Freeport deals lead to flurry of lawsuits against directors, (NYSE: MMR)

Copper miner Freeport-McMoRan Copper & Gold Inc's $9 billion deal to purchase two energy exploration companies has put the company and its directors in an unusual position.A flurry of lawsuits in Delaware accuses Freeport and its directors of paying too little for McMoRan Exploration Co and Plains Exploration & Production Co, as well as paying too much.Companies leading a takeover routinely face class actions from the shareholders of target companies who complain the purchase price is too low, and those lawsuits normally settle for little more than added information about how the deal was negotiated.What is far more unusual - and potentially more uncomfortable for Freeport's directors - is for shareholders of the acquiring company to go after their own directors for overpaying, something that has only occurred in a handful of deals.

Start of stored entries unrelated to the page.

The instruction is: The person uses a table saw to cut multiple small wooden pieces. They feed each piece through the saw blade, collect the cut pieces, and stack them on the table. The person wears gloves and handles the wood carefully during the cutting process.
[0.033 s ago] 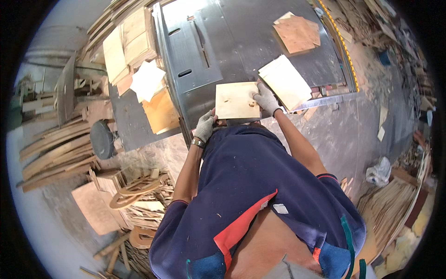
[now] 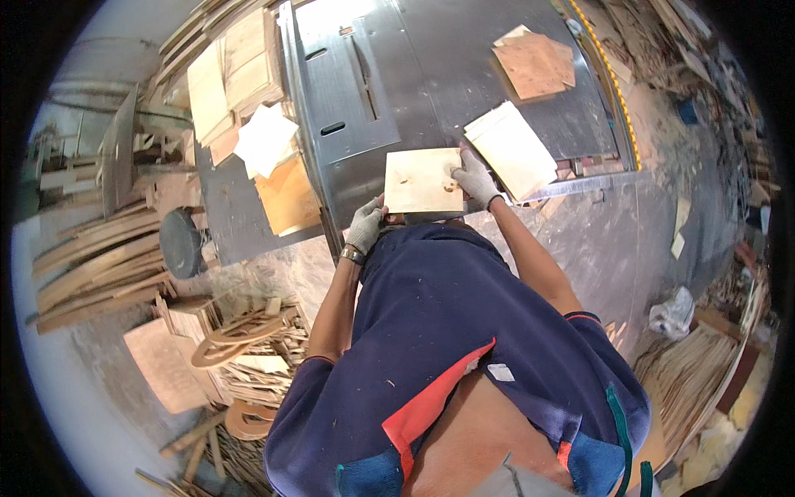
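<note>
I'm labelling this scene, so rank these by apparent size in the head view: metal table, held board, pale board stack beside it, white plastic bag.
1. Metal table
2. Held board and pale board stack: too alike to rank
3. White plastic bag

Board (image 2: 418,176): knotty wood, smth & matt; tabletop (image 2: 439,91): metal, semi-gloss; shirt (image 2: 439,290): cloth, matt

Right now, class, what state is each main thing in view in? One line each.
Pale board: held in both hands
Left hand: gloved, gripping lower left corner
Right hand: gloved, gripping right edge
Pale sheets at right: stacked, slightly fanned
Reddish-brown sheets: askew in a pile
Wristband: worn on left wrist
White plastic bag: crumpled
</note>
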The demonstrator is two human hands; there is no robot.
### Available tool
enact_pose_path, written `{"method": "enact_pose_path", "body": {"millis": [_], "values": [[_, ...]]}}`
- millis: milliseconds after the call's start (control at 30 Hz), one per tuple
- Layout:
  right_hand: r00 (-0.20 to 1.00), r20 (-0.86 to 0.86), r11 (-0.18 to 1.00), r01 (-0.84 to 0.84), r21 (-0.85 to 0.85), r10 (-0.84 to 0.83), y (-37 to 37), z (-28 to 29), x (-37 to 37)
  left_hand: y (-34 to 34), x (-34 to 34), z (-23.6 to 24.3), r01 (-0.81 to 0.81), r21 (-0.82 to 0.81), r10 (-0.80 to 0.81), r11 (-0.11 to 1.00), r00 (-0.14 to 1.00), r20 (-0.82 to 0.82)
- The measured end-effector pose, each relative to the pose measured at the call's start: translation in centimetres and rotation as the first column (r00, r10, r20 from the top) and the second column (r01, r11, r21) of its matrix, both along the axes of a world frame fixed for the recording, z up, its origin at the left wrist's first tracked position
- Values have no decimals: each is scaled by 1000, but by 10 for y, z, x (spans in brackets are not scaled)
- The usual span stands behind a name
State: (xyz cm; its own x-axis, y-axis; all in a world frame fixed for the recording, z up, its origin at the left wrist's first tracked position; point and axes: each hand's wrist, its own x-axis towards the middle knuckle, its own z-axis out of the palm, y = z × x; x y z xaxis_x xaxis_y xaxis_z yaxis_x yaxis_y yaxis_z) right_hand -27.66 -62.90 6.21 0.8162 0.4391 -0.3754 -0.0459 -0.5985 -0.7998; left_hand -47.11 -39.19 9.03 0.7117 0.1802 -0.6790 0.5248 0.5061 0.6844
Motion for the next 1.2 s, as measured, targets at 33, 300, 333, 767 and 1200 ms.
{"method": "enact_pose_path", "body": {"millis": [33,300,333,767,1200], "values": [[1000,-30,1000,3,30,-2,6,1,4,4,-2,1,0,-64,4,998,998,61],[961,231,989,-148,-20,149,58,9,17,16,-37,-32,-175,177,145,968,974,172],[961,263,987,-118,113,85,62,7,16,16,-31,-20,-243,179,205,953,957,207],[812,-27,796,-577,-184,583,68,-11,-40,22,-53,-9,259,952,-277,164,938,-208],[798,-6,791,-599,-125,603,96,-29,-27,75,32,-55,446,871,-395,-208,776,-491]]}}
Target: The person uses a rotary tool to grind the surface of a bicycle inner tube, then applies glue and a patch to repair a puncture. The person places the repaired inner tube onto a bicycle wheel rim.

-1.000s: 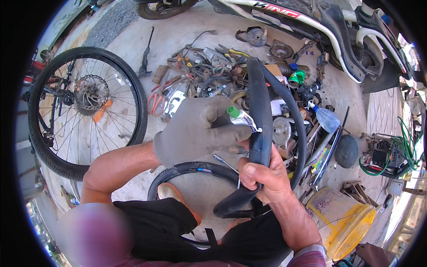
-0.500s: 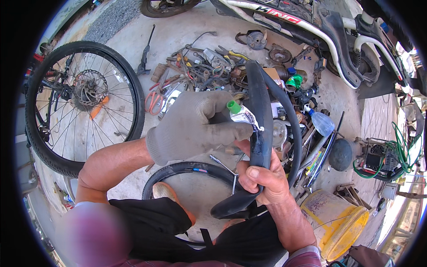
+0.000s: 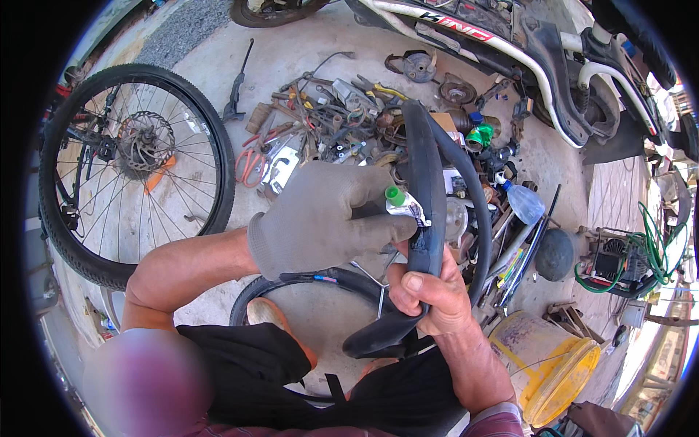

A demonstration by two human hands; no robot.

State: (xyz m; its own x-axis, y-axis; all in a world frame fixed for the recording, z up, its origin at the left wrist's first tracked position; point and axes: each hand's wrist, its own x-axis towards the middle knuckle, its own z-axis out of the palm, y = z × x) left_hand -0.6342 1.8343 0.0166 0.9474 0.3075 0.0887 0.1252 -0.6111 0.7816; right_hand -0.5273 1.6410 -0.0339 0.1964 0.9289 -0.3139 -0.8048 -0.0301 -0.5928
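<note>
My left hand, in a grey glove, holds a crumpled white glue tube with a green cap end, its other end at a black inner tube. A shiny dark patch shows on the rubber below it. My bare right hand grips the inner tube lower down, thumb in front. The rubber loop hangs behind and below that hand. Beneath my hands a loose tyre lies on the floor around my shoe, with a metal wrench beside it.
A bicycle wheel stands left. A heap of tools and parts lies ahead. A motorbike is at upper right. Right are a water bottle, a small machine with green hose and a yellow-lidded bucket.
My left hand and the glue tube have moved slightly down along the inner tube. My right hand keeps its grip. The view has shifted slightly.
</note>
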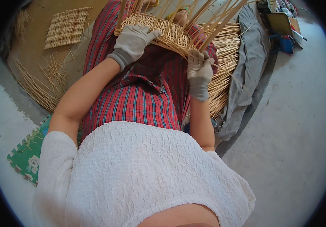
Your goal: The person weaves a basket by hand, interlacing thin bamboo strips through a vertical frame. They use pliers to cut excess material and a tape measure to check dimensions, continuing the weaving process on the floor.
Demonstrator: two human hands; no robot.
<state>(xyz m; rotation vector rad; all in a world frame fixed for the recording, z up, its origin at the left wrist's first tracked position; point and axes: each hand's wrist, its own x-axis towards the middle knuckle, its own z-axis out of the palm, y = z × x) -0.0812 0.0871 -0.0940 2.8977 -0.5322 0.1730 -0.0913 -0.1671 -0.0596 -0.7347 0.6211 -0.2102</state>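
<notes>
A partly woven wicker basket [165, 29], with upright stakes standing around its edge, rests across my lap on a red checked cloth [132, 109]. My left hand [132, 43], in a pale work glove, grips the basket's near left edge, the thumb pointing right over the weave. At the near right corner, beside a thick upright stake [223, 24], my gloved right hand [200, 66] is closed on a thin cane strand [225, 70]. The strand's free end trails to the right. The right fingertips' exact hold is partly hidden.
A large bundle of canes [223, 56] lies right of my lap, beside a grey cloth [248, 72]. Left are a flat woven panel [66, 27], loose canes [42, 85] and a green foam mat [28, 151]. A blue object [286, 44] stands far right.
</notes>
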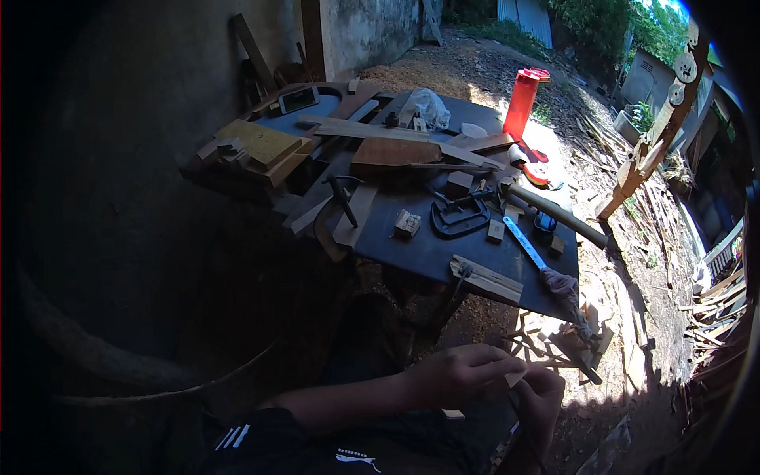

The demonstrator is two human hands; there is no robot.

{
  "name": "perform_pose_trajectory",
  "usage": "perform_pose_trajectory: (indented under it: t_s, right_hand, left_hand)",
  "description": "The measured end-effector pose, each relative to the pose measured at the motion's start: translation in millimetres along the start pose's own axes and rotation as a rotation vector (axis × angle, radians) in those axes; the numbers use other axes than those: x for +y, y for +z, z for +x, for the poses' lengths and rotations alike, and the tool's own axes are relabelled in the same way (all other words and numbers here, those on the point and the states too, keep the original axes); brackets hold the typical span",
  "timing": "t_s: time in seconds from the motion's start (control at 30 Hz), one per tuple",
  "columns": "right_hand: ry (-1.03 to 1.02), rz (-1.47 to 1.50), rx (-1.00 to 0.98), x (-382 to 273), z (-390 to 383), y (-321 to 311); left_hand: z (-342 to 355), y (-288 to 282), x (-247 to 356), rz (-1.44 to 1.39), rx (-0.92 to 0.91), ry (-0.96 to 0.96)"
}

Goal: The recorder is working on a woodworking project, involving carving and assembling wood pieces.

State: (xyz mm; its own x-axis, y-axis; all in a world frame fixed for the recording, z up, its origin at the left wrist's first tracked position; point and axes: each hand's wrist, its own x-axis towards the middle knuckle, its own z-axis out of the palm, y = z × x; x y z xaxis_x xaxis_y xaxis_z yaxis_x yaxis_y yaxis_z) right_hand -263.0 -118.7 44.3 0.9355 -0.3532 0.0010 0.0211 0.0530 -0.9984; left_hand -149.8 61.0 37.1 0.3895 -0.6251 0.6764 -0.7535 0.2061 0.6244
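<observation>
Pinching one pale piece (514, 379) | left hand (465, 374): grip narrow on it | right hand (544, 400): grip, cannot tell | one blue strip (525, 242)

The left hand (467, 370) and right hand (544, 396) meet at a pale piece (514, 378), fingers closed on it, before the table (388, 255). The table bears a clamp (461, 232), hammer (558, 215) and blue ruler (525, 242); a red container (521, 104) stands at far right.
</observation>
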Motion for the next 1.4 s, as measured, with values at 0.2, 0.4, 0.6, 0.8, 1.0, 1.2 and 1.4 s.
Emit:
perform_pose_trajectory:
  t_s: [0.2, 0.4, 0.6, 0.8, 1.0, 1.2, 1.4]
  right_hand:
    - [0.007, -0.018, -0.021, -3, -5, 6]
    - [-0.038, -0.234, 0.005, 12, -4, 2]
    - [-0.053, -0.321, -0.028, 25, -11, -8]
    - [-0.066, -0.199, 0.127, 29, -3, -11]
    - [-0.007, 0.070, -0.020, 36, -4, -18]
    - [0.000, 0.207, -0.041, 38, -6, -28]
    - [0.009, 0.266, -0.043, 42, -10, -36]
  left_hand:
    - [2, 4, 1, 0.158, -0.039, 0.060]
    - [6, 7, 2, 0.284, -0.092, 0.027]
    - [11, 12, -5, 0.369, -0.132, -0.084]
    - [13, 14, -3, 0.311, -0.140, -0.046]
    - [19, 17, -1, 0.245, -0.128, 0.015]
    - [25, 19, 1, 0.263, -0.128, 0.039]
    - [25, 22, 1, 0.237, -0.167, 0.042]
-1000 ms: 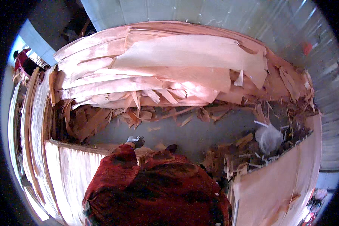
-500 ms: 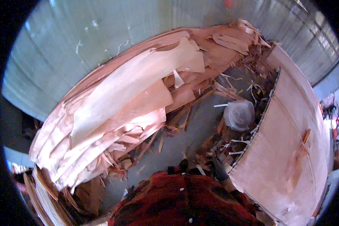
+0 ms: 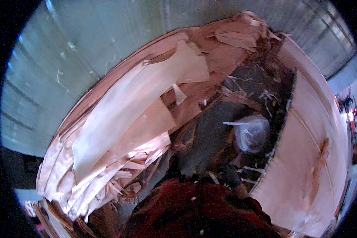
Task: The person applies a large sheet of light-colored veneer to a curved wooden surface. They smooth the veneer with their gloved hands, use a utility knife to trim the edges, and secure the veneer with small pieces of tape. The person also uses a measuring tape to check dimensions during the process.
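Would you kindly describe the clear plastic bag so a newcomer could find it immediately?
Start at the big flat stack of pale wood veneer sheets on the right. Beside its left edge, on the dark grey floor, sits the crumpled clear plastic bag: the only shiny, see-through thing among brown wood scraps.

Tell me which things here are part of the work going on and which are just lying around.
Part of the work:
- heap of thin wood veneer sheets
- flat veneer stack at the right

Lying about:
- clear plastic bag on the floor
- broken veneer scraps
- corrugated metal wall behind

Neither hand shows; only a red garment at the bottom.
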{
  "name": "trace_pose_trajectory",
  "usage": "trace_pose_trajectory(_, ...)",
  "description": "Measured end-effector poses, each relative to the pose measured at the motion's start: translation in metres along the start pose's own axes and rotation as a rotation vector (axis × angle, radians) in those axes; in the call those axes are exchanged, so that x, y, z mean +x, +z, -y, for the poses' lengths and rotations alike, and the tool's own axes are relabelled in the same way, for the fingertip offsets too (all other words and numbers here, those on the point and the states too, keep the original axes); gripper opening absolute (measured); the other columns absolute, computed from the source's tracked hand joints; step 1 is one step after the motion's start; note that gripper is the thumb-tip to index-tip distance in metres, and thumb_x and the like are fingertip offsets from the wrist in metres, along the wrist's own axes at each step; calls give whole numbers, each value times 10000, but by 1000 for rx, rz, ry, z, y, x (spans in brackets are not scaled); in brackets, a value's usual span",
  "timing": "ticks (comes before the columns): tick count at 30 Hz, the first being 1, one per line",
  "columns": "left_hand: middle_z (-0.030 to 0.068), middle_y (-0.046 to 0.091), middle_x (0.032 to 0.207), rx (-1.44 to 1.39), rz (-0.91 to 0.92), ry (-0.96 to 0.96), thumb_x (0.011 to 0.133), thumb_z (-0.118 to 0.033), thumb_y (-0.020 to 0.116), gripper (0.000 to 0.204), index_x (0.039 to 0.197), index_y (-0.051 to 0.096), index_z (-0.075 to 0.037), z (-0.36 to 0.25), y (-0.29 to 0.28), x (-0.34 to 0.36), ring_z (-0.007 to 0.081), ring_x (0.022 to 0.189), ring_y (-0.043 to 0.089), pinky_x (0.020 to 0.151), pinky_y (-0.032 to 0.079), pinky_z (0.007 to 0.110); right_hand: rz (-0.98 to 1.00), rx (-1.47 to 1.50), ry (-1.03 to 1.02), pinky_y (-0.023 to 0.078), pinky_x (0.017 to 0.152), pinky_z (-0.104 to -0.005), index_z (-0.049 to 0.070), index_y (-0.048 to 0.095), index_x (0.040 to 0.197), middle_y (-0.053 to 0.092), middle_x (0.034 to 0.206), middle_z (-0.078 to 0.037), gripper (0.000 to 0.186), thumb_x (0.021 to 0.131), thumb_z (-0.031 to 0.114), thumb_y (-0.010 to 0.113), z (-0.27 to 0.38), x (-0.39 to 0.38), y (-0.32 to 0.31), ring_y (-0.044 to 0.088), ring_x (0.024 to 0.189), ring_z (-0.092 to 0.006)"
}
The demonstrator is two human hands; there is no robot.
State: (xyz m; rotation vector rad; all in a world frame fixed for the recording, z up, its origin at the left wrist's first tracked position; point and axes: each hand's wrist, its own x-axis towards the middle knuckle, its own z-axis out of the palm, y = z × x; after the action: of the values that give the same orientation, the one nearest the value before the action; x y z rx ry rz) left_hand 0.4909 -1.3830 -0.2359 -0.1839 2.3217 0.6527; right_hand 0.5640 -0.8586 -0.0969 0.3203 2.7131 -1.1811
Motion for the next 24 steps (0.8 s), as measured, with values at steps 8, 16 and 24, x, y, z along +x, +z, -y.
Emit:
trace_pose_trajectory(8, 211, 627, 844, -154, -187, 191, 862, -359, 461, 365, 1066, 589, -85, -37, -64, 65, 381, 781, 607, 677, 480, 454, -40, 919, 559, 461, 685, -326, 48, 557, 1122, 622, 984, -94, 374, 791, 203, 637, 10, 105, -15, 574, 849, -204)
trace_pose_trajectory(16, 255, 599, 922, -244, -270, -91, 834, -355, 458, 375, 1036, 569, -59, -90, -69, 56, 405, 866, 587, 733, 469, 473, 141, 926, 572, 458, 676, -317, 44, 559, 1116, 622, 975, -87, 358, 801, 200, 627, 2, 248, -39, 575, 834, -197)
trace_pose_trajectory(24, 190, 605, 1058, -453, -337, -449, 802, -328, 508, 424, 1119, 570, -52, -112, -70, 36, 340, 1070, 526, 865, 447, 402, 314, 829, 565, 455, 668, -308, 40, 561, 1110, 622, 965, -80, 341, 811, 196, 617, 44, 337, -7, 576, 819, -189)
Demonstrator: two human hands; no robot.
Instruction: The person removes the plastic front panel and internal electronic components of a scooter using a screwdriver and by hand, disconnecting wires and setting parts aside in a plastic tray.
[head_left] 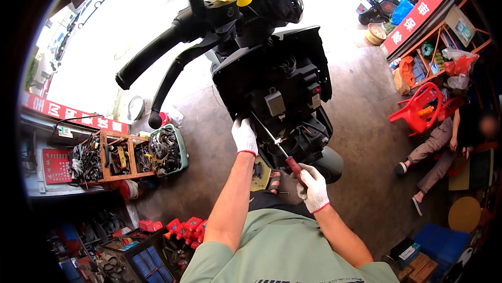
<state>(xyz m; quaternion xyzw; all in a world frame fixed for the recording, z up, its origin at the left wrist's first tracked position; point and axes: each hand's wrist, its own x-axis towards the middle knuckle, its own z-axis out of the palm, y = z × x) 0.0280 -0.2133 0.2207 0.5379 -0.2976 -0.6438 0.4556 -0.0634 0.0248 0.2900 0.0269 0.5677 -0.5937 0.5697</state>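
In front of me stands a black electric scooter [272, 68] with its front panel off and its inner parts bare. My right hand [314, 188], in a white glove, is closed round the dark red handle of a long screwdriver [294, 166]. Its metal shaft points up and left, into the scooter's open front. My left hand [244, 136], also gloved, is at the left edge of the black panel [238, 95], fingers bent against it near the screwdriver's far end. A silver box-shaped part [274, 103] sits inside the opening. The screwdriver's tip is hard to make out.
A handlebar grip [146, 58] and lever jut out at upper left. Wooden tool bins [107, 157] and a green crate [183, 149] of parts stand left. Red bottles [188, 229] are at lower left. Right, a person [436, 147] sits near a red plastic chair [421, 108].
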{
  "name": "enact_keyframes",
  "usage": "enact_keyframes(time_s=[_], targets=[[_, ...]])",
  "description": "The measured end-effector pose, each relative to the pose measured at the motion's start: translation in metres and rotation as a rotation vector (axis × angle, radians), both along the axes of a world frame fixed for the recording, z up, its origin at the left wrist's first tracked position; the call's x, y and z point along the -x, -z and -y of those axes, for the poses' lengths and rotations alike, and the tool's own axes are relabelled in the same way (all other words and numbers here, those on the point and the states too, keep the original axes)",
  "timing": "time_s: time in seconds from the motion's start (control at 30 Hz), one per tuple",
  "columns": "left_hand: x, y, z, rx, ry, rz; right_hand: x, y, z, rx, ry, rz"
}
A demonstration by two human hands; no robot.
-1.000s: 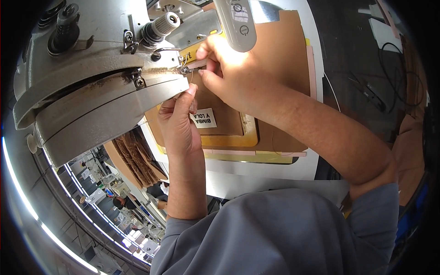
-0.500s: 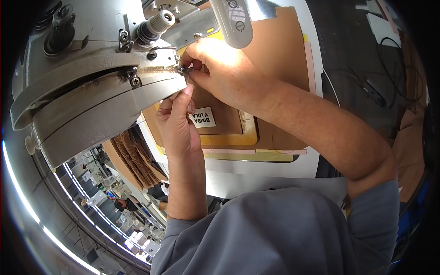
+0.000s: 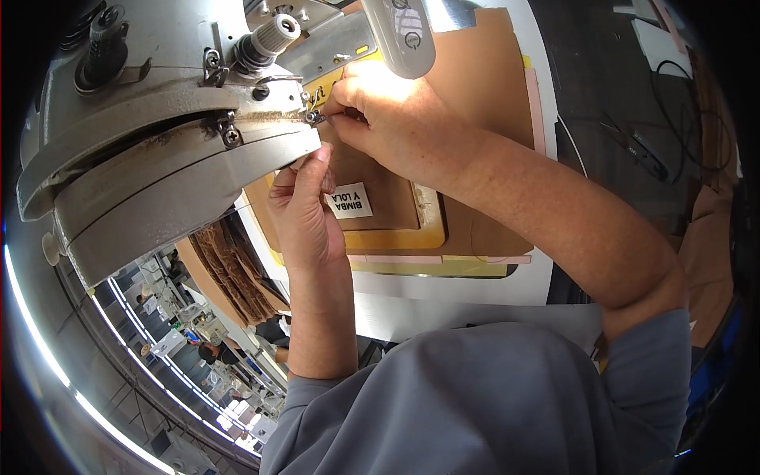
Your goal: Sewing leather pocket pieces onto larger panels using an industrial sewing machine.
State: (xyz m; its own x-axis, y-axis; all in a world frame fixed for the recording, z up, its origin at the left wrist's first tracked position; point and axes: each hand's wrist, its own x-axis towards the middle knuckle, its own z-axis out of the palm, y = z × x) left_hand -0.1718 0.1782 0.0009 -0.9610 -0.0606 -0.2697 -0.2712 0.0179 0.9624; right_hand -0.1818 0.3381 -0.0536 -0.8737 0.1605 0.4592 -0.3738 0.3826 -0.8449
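My left hand is closed in a pinch, thumb up, just under the tip of the sewing machine head. Whatever sits between its fingertips is too small to make out. From the right, my right hand reaches to the small metal thread guide at the machine's end. Its thumb and index finger are pinched there, and what they hold cannot be made out. Below the hands lies a brown panel with a white printed label, framed by a yellow template edge.
A lamp shines down on my right hand. A large brown sheet lies on a white board. Tweezers or snips and a black cable rest at the right. Stacked brown pieces stand at left; a person works farther off.
My right hand has shifted slightly right, away from the thread guide, uncovering more of it. My left hand stays nearly in place, with the label a little more exposed.
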Motion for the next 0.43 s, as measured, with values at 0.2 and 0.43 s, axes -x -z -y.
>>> enact_keyframes(time_s=[0.2, 0.43], targets=[[-0.002, 0.0, 0.002, 0.033, 0.016, -0.03, -0.004, -0.001, -0.002, -0.055, -0.011, -0.004], [-0.008, 0.0, 0.007, 0.107, 0.033, -0.07, -0.012, -0.011, -0.024, -0.379, -0.208, 0.161]])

McMoRan Exploration Co. (McMoRan) is engaged in the exploration, development and production of oil and natural gas in the shallow waters (less than 500 feet of water) of the Gulf of Mexico and onshore in the Gulf Coast area of the United States. Shares of MMR fell by 0.13% or $-0.02/share to $15.96. In the past year, the shares have traded as low as $7.25 and as high as $16.13. On average, 5583540 shares of MMR exchange hands on a given day and today's volume is recorded at 2512973.